Con todo eso, con otros autores y otras obras, avanzan estas páginas. Reparando los inevitables errores, he vuelto a detenerme en algunas imágenes que siempre me han conmovido: el viejo Matisse durante la Segunda Guerra Mundial, la inquietud de Malévich en tiempos duros, las desoladas tardes de domingo que destilaba Hopper para nosotros, la convicción militante de Renau y el rictus derrotado de Lempicka.
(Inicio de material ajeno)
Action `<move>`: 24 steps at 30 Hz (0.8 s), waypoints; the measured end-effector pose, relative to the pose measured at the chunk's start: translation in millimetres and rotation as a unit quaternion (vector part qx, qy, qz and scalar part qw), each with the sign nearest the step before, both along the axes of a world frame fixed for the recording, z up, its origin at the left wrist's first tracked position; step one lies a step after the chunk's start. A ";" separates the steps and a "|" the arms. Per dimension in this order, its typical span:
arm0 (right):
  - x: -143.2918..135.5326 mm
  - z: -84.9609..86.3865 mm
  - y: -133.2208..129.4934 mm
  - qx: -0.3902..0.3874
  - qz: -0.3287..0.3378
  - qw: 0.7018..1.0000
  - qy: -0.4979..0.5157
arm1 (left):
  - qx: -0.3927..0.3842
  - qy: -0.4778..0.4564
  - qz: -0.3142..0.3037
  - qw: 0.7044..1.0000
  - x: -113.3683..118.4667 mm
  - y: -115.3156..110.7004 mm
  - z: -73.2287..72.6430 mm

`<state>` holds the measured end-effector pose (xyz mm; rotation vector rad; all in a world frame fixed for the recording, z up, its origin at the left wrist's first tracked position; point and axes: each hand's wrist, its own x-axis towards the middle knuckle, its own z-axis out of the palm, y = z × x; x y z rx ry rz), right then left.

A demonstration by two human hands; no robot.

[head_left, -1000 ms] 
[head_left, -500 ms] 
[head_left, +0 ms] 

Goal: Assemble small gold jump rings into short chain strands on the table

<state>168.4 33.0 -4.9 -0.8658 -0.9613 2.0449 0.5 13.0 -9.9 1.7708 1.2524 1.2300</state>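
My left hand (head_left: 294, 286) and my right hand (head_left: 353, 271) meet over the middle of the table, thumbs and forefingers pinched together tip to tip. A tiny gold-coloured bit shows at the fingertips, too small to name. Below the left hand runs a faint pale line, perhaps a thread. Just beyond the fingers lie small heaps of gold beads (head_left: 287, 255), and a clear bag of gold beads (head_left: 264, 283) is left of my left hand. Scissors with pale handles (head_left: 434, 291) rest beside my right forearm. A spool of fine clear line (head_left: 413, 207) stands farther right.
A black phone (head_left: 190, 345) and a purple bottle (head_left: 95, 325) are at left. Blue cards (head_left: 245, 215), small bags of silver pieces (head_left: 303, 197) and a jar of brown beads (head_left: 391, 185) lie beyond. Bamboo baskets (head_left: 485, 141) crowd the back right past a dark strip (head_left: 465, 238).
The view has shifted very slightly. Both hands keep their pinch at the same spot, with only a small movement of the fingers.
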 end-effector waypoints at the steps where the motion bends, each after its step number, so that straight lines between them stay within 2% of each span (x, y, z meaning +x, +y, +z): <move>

De manera que en los capítulos siguientes están presentes el metrónomo de Leningrado durante los años de la guerra de Hitler, y el reloj que mide el compás de una composición silenciosa, de Man Ray ( Indestructible object , lo tituló; así son las cosas) que tiene la imagen de un ojo, así como las fotografías de Lee Miller, que fue amante de Ray, sobre la guerra; la mirada de un ciudadano de Bagdad, ante el museo destruido, en el Iraq aplastado por la ferocidad norteamericana, cuando ese hombre aún no sabía que los días por venir iban a ser más terribles; y los milicianos comunistas de Josep Renau, y, quién sabe, el limonero de Machado y el ciruelo de Brecht, entre otras muchas cosas, aunque no todas se citen, como es de rigor. Así que no les extrañará a ustedes si les digo que las ventanas que tanto atrajeron a Matisse («pasajes entre el interior y el exterior»), nos enseñan el mundo, y que la tempestad nos ilumina. Por eso, La ventana de Matisse es un pequeño mirador.

En 1940, cuando las divisiones nazis ya habían ocupado París, Picasso (a quien podemos imaginar pocos años antes en jornadas enfebrecidas pintando el horror de Guernica, o en jornadas tranquilas, como si estuviera pensando en la manipulación del arte, en la gran mentira del artista convertido en ornato del poder) se vio obligado a conversar con un militar de la Wehrmacht , quien, observando una fotografía del Guernica , le preguntó al pintor español si era él quién había hecho aquello. Picasso contestó: «No, han sido ustedes». (Ya saben, se non è vero, è ben trovato ). Aquella indefensa soledad de los parisinos, contemplada por Picasso, cuando la muerte parecía triunfar en el mundo, está presente en todas las épocas y es iluminada también por la tempestad del Giorgione. Como están iluminadas por ella las obras que aquí se citan: los cuadros no pintados de Nolde, por ejemplo, del viejo entusiasta del nazismo que había caído en desgracia y a quien los hitlerianos no dejaban pintar durante los años de guerra, aunque lo hiciese, a escondidas; o los «cuadros inexistentes» de Baldessari, donde apenas vemos la línea que enmarca el vacío, aunque se nos cuelen el Parmigianino o Brueghel, y tantas otras que el lector admirará, aunque no las vea, como hacían (ya se disculpará la licencia) los heroicos ciudadanos asediados de Leningrado durante los años siniestros de la guerra de Hitler, cuando resistían al fascismo, observando las paredes desnudas del museo del Hermitage, donde muchos de aquellos soviéticos de acero iban a mirar las pinturas que habían trasladado muy lejos, para salvarlas.